Using the material below, tally each line with the string "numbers" and report only the total.

§ **DATA EXTRACT**
· · ·
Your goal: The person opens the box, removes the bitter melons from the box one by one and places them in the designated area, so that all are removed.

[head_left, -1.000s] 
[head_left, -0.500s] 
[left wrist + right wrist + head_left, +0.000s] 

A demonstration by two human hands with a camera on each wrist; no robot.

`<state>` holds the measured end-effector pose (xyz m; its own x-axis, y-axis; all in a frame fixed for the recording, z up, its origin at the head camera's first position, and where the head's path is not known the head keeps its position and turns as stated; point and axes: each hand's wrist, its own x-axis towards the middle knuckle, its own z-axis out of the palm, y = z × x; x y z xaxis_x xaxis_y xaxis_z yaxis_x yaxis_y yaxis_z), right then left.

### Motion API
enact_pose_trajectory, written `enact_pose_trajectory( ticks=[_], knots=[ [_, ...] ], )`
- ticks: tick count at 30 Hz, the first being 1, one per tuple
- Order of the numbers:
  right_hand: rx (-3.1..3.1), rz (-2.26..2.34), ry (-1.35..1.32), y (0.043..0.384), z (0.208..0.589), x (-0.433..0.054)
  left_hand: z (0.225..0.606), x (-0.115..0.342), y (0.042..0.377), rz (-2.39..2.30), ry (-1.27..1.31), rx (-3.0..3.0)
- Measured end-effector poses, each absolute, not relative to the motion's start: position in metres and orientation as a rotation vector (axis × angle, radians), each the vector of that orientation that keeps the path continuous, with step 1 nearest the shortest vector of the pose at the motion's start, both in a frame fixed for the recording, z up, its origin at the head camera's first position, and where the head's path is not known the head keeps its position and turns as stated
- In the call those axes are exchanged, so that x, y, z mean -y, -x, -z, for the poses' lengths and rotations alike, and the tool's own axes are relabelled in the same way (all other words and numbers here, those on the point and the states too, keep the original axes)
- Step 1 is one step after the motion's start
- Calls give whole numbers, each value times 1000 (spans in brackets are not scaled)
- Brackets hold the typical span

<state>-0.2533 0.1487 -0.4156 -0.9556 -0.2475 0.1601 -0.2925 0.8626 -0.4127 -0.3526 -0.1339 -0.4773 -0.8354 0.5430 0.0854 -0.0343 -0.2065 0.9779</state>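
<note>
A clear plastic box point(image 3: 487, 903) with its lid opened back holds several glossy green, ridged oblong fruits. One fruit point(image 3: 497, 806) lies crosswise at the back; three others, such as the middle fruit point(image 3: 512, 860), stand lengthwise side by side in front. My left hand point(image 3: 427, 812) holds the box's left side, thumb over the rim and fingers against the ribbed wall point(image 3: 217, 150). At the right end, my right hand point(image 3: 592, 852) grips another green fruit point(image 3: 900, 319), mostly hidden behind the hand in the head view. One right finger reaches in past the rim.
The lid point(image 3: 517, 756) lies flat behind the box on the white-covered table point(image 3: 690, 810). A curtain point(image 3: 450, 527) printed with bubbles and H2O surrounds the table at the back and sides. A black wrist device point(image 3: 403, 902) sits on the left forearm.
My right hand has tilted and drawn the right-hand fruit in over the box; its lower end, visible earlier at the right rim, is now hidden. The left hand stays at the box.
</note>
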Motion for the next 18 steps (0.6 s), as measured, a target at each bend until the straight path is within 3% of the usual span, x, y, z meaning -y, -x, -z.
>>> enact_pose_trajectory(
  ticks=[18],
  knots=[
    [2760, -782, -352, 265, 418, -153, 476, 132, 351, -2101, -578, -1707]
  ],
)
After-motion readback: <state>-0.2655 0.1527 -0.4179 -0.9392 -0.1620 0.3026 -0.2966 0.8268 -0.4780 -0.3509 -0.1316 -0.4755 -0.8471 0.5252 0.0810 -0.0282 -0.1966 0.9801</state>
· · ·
§ **ANSWER SECTION**
3